Home-made Hamburger Buns
1 1/3 warm water (36.5 – 40.5ºC)
4 cups bread flour (high-grade flour)
4 t white sugar
¾ t salt
4 t Surebake yeast
3 T milk powder
Bread machine – add the ingredients in the order stated by your bread machine instructions. Set on a dough cycle.
By hand – dissolve active yeast (instead of Surebake yeast) in the water; add butter then the dry ingredients. Knead, let dough rise in the bowl in a warm spot in your house.
After the first rise (in the bread machine or in the bowl), knock dough back then shape as required.
To shape the hamburger buns, form the dough into one large even bun shape. Using a sharp knife or a pizza cutter, portion the dough in half. Portion each half of dough into four more portions. This will give you eight quite large ham burger buns. Take each portion of dough and, using your non-dominant hand (left for most people) form a circle by touching the tip of your thumb to the tip of your index finger. Place the dough portion on top of this circle, and using the other hand, push the dough though the circle. This will form a perfectly rounded smooth bun shape of dough. Place on a lined baking tray. Continue with the remaining dough portions and place the dough with enough room to rise. I like to place them quite far apart so each bun can rise without touching the bun next to it, ensuring a perfectly round bun. If you place the buns closer together they will rise and touch each other. This is okay too, especially if you like soft sides to your buns. This is how I form the buns when making fresh rolls to serve with soup (as seen in the photo of the buns in the bowl above). I also make 12 portions instead of 8, resulting in slightly smaller buns. And if serving these as dinner party rolls, I divide the dough into 16 portions which gives little rolls. If making the buns smaller, they won’t take as long to cook.

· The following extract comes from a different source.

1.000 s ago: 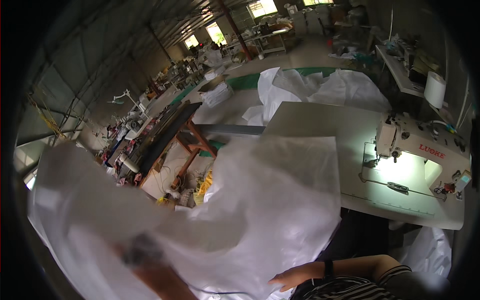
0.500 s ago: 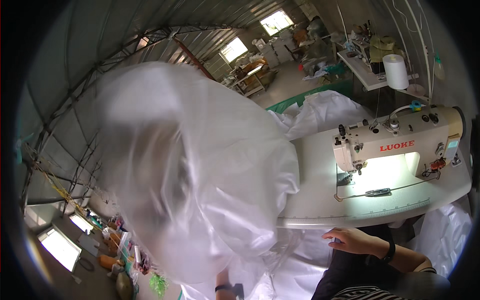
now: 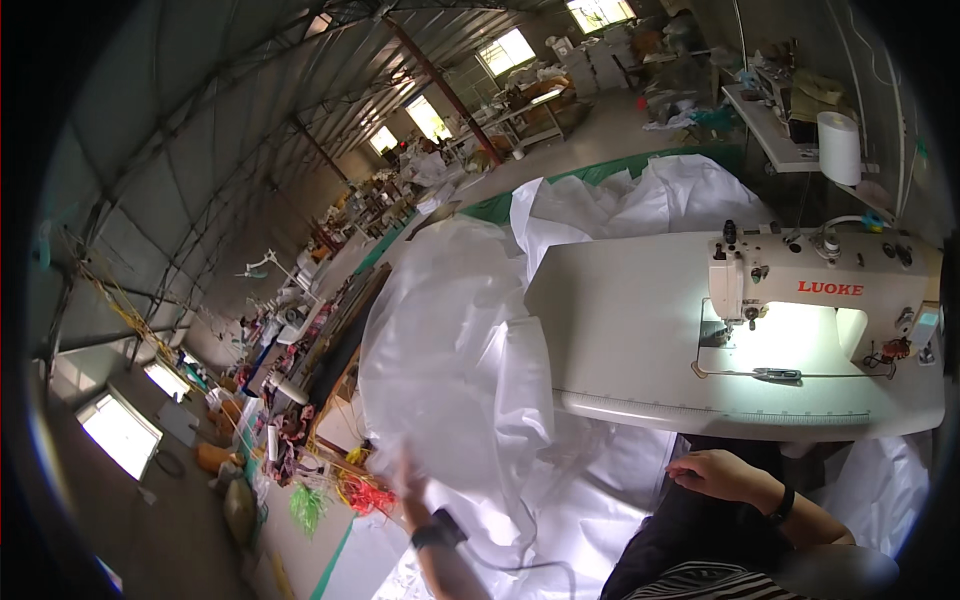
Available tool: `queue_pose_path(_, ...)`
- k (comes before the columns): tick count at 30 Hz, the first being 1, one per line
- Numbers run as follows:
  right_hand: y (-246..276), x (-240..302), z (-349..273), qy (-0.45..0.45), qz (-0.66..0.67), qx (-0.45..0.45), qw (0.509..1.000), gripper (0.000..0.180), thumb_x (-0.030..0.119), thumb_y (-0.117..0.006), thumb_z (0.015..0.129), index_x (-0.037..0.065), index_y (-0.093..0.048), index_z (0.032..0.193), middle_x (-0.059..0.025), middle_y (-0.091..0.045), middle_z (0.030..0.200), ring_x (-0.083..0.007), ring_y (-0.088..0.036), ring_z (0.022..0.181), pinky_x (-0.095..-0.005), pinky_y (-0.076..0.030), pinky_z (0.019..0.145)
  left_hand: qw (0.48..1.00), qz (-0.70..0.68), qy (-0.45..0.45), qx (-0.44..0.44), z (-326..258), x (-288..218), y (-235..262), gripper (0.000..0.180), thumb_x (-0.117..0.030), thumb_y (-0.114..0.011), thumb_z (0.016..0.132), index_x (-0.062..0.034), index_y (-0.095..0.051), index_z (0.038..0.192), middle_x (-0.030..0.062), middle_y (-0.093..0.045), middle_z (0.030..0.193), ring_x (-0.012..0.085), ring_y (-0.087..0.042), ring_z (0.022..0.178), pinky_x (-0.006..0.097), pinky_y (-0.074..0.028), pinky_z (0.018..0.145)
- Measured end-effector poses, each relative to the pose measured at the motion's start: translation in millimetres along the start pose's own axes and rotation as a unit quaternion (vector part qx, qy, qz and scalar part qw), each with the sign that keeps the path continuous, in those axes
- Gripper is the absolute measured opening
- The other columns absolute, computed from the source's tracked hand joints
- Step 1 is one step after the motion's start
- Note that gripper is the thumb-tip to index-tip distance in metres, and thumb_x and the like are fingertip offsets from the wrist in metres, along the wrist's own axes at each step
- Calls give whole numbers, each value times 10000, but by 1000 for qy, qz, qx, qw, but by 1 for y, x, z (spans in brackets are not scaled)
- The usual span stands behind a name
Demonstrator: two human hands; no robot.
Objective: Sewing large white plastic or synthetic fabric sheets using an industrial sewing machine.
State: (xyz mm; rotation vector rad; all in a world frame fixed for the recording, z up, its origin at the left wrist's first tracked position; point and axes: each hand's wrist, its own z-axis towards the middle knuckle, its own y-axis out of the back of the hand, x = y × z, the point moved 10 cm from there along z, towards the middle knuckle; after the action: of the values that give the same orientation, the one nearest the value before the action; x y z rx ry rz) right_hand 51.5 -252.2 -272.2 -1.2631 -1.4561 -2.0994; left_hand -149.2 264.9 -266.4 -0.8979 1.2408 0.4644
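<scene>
A large sheet of thin white shiny fabric (image 3: 455, 350) hangs off the left end of the sewing machine table (image 3: 630, 330) and spreads down toward my lap. My left hand (image 3: 408, 480), with a black band on its wrist, is at the fabric's left edge. Motion smears its fingers, so its grip cannot be made out. Below the table's front edge, my right hand (image 3: 722, 474) rests over my dark-clothed leg with its fingers curled. Whatever it may hold is hidden. The white sewing machine (image 3: 830, 290) stands lit at the right, and a small metal tool (image 3: 777, 375) lies near its needle.
More white fabric (image 3: 680, 195) is heaped behind the table, over a green edge. A white thread cone (image 3: 838, 147) stands at the back right. To the left are red strands (image 3: 365, 495), green strands (image 3: 307, 508) and cluttered benches. White fabric (image 3: 880, 490) also hangs at the lower right.
The billowing fabric has dropped and shrunk to the right, uncovering the benches at left. My left hand has come into view from beneath it. My right hand stays near the same place.
</scene>
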Motion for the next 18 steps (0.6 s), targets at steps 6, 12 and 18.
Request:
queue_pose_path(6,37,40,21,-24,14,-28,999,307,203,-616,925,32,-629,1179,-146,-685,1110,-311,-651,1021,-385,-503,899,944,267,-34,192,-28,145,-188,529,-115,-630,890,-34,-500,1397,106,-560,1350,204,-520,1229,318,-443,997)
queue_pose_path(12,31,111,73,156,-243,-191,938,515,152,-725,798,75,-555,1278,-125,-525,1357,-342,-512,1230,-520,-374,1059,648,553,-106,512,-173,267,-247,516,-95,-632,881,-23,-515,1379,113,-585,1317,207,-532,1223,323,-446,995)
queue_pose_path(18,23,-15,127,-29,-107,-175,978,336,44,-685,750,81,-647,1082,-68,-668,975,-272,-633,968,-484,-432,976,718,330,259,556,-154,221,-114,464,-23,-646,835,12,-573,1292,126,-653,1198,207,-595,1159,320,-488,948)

Once the buns are all portioned and formed, place them in a warm place and cover with a tea towel. Leave them to do their thing and rise to double the size – depending on the season and the warmth of your house, this could take from half an hour to half a day (in Winter, I often do this rising in the oven with the temperature set about 30ºC/86ºF. Just be sure to remove the buns, before turning the heat up in order to cook the buns).
Once the buns are doubled in size they are ready to bake – heat the oven to 220ºC/430ºF and bake for 15-18 minutes or until nicely golden. Tap the bottoms and if they sound hollow, they’re done. Allow to cool a little before transferring them from the tray or baking dish to a cake rack to cool completely. Store in an airtight container.
* Note: Surebake yeast is a blend of active dry yeast and bread improvers.